Выпили за него (все равно даже сейчас уклонившегося сказать свое имя, как к нему не приставали); за Мишу тоже; за Оживление Материка – пусть и на нем вырастут виноградники не хуже Асканийских! Не забыли и про Новый год. Опустошили бутылки. – Счастье и проклятие разумной жизни, – сказал Варфоломей Дормидонтович, допив шампанское, – в том, что, решая проблемы, мы порождаем новые проблемы. Ведь его же, черта, теперь исследовать надо. А это все-таки материк, terra incognita, Австралия на полигоне, К-Атлантида… без атлантов. С ВнешКольца там немного разглядишь, это ясно. Экспедиции придется посылать. Требуются Магелланы и Прежевальские! – Ну, с этим не спешите. Сначала его, черта, оживить надо! – в тон ему снова произнес ГенБио; но в глазах было больше мечты, чем озабоченности. – И чтоб лучше, обетованнее, чем земные места. Музыкальнее! На том стоял и стоять буду! – Может, солнцепровод отрегулировать, чтоб поярче-пожарче? – деловито сказал Буров. – Пусть прогревается, освещается. Какие-то природные процессы пойдут… Посмотрим, а что не так, то и поправим, направим. – И вместо часов там солнца тикать, – добавил Климов. – Солнце-маятник на Атлантиде-Австралии. Десять секунд – и сутки, еще десять – еще сутки… и в каждые новое солнце. Земля о такой роскоши и мечтать не может. Конечно, на том Материке должно быть все лучше.

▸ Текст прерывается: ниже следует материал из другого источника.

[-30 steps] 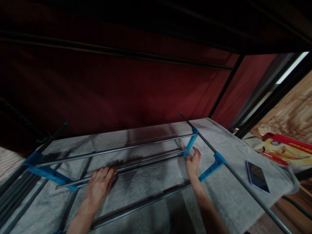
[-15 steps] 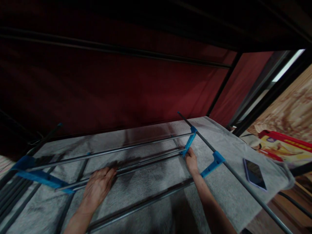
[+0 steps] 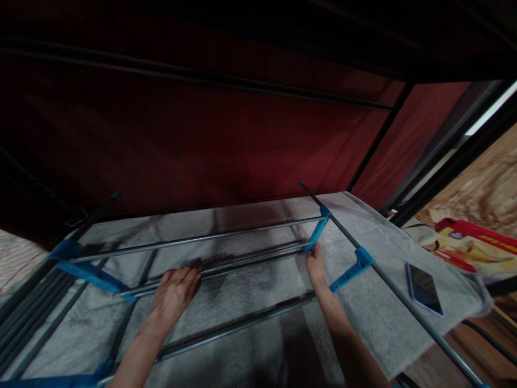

…И еще вот что было. Час назад Буров, практичный человек, не упускающий своего, включил запись ВсеМузыки. А теперь подошел к панели, перемотал пленку, включил на воспроизведение: послушать снова. Посмаковать почсле шампанского. И – ничего. Не записалось!

Тот «эффект привидений»: видеть можно, снять нельзя.

Может, она и не из динамиков звучала, ВсеМузыка – в душах?..

3

Панкратова так обеспокоило то предчувствие… предначертание? – под ВсеМузыку, второй концерт, что он раньше других ушел с Капитанского Мостика, вышел за проходную, достал мобильник (под Шаром он не работал), набрал номер квартиры Васюков, где встречало Новый год его семейство. После многих гудков ответил протяжно, почти зевком сонный женский голос:

– Да-а-а… ну, что ты, Анатолий, в такую рань!

– Это не Анатолий, это Панкратов. С Новым годом, Александра Филипповна. – Они были знакомы только чуть, виделись раз или два. – Ну, как вы там, как там мои? – Спят… – голос оживился. – Гуляли, проводили, встретили, плясали, хоровод водили, теперь спим без задних ног. Разбудить Алю?